→ TASK INSTRUCTIONS
Find every line below that contains the word "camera" and copy it out.

═════ STORED DATA

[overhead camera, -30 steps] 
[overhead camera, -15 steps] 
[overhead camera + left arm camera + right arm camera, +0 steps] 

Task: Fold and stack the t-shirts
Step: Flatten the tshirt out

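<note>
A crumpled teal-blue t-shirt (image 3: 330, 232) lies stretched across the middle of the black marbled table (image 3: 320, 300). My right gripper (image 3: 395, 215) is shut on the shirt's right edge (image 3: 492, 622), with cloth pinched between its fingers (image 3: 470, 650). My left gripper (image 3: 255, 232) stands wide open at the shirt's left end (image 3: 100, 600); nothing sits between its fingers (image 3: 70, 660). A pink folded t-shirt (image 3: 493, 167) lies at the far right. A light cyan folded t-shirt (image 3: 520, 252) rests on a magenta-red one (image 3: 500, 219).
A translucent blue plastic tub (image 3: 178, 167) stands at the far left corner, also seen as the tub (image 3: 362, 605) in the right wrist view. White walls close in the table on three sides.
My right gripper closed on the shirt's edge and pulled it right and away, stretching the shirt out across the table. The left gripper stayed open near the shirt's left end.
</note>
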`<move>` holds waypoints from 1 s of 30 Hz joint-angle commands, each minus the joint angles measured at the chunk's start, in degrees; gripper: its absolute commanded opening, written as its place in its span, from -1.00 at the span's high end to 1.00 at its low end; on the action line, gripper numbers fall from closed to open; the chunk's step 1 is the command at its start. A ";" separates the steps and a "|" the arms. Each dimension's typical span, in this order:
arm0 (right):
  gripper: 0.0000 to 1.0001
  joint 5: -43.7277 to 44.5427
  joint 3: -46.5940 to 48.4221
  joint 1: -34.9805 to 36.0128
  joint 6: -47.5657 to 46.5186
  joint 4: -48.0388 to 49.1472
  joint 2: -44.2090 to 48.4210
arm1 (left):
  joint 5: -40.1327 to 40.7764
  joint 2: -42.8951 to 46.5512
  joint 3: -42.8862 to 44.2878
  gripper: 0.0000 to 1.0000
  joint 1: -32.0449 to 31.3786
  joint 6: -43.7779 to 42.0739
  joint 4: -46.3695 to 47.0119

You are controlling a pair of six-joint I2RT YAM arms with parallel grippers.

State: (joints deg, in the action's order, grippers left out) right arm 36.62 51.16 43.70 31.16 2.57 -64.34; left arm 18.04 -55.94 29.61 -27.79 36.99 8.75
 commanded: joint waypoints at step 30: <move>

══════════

→ WRITTEN RESPONSE
[overhead camera, -30 steps] 
[overhead camera, -15 steps] 
[overhead camera + left arm camera + right arm camera, +0 steps] 

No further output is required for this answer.